Des testicules aux larmes
Bien qu’il soit clair que T. callipaeda se propage rapidement, il est difficile de prédire jusqu’où s’étendra son expansion. Le ver se propage par une mouche drosophile, Phortica variegata, qui se nourrit des larmes et des sécrétions salées des yeux de divers mammifères. Les données sur la distribution de P. variegata aux États-Unis sont limitées. Mais elle s’avère être un vecteur efficace pour le ver et est capable de transférer le parasite à de nouveaux hôtes.
Le rôle de la mouche n’est pas seulement de transporter T. callipaeda, mais aussi de l’aider à se développer. Le cycle de vie du ver commence dans l’œil d’un hôte, où les larves de stade précoce (L1) sont libérées par les vers femelles adultes et récupérées par une mouche mâle. La mouche devient alors infectée, les larves passant par deux stades de développement dans les testicules de la mouche.
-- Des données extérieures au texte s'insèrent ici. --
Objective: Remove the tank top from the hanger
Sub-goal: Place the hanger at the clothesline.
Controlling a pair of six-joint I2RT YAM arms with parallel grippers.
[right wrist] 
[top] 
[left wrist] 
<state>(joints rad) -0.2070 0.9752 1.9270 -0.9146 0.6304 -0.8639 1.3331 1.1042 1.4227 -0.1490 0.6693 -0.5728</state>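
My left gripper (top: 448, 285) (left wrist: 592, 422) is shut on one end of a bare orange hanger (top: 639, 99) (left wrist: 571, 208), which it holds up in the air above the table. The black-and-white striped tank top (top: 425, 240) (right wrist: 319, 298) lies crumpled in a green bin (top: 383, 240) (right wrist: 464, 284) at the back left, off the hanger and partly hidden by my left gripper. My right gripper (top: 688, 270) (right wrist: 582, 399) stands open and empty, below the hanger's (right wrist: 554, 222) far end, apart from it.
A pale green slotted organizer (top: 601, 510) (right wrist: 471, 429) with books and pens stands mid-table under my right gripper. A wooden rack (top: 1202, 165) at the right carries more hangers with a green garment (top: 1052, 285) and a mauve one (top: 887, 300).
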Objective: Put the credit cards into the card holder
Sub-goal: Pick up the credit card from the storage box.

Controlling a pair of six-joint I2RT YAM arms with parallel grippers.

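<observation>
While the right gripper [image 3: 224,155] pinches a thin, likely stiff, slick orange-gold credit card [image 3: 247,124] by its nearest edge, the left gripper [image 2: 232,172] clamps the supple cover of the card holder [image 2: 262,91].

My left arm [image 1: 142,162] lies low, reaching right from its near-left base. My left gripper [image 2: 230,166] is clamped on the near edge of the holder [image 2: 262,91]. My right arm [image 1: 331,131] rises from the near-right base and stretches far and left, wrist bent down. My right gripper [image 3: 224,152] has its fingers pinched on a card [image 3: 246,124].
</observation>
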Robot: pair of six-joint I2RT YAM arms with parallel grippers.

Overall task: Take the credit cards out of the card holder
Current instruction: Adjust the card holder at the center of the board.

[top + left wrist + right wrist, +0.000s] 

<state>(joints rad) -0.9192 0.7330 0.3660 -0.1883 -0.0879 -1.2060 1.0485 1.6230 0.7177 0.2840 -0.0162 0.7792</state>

Quand elles sont prêtes, les larves de troisième stade (L3) migrent vers les pièces buccales de la mouche, où elles peuvent être transférées à un nouvel hôte.
Dans un œil, les vers peuvent provoquer des symptômes bénins, comme des rougeurs et des larmoiements, mais aussi des problèmes graves, tels que des lésions croûteuses, des ulcères cornéens et même la cécité. Bien qu’il s’agisse principalement d’une infection observée chez les animaux, dans les pays où le parasite est plus établi, elle est aussi observée chez les humains, principalement les enfants et les personnes âgées dans des contextes économiques défavorisés.
Il n’existe pas de traitement spécifique. De bons résultats dépendent plutôt d’un diagnostic rapide, de l’élimination physique des vers adultes et d’un traitement général contre les vers, tel que l’ivermectine, l’émodepside ou la moxidectine.
En envahissant les États-Unis, T. callipaeda rejoint deux de ses proches, T. gulosa, qui infecte couramment le bétail, et T. californiensis (le ver oculaire californien), qui infecte une gamme d’animaux dans l’Ouest des États-Unis, souvent en Californie. Tant T. gulosa que T. californiensis sont des infections peu courantes.
En tant que journaliste, cela soulève de nombreuses questions sur les implications pour la faune sauvage et les animaux domestiques, ainsi que sur la nécessité d’une collaboration accrue entre chercheurs et vétérinaires pour surveiller et contrôler cette nouvelle menace. Nous devons rester vigilants et informés sur la propagation de tels parasites, car leur impact pourrait être bien plus vaste que ce que nous imaginons.